Angiographic progression of CHD in the Montreal Heart Study was directly related to the concentration of IDL and inversely related to HDL-C levels (37). In the Monitored Atherosclerosis Regression Study, VLDL and IDL were directly related to progression of coronary artery lesions (38). In this study, progression of mild to moderate lesions was related to the levels of TGRLPs, particularly when LDL-C levels had been reduced. TGRLPs also predicted progression of coronary lesions in the NHLBI-type II study (39).
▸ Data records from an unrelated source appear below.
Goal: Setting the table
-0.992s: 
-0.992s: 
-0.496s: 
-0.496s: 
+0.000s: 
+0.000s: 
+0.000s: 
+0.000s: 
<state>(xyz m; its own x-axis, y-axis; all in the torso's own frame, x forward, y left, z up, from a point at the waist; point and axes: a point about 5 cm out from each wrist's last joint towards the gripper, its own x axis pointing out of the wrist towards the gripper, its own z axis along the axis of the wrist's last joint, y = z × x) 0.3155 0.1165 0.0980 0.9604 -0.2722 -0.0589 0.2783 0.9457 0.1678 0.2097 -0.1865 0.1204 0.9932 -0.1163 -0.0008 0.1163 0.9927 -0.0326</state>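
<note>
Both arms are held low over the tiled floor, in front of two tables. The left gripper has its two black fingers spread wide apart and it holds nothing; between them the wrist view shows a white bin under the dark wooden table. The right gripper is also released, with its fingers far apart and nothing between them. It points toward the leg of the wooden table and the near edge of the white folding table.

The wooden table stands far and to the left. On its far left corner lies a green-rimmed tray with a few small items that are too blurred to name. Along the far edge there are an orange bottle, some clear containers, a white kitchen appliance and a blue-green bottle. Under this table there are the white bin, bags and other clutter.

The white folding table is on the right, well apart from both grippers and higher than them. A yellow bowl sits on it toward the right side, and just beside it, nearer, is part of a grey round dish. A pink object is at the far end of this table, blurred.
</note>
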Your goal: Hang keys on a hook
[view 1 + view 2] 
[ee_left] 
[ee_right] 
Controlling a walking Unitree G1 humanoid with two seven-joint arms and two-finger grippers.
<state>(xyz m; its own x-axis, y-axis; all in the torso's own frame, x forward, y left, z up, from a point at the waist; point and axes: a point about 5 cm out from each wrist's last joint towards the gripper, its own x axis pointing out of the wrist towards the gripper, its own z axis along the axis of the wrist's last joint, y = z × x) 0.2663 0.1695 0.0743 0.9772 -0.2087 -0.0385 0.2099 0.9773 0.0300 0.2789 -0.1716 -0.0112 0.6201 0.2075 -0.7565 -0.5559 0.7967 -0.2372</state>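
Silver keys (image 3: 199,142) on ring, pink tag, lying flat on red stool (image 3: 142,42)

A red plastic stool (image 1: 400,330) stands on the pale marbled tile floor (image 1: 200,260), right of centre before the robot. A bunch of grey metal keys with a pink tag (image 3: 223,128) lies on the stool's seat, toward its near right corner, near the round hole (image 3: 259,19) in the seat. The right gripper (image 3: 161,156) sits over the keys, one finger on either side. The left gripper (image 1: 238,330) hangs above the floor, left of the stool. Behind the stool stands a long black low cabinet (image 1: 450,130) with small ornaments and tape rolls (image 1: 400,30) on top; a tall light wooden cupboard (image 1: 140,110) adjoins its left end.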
In the Cholesterol Lowering Atherosclerosis Study, the content of apolipoprotein (apo) C-III, an inhibitor of lipoprotein lipase carried by VLDL, was directly related to progression of coronary atherosclerosis (40). The program on the surgical control of the hyperlipidemia (POSCH) also demonstrated coronary artery progression related to VLDL (41). The benefit of treating hypercholesterolemia with simvastatin was unaffected by baseline plasma TG levels in the 4-S Study (42); however, in the Cholesterol and Recurrent Events study pravastatin was more effective in reducing clinical events in patients with CHD and average LDL-C levels whose TG concentrations were less than 146 mg/dL (43).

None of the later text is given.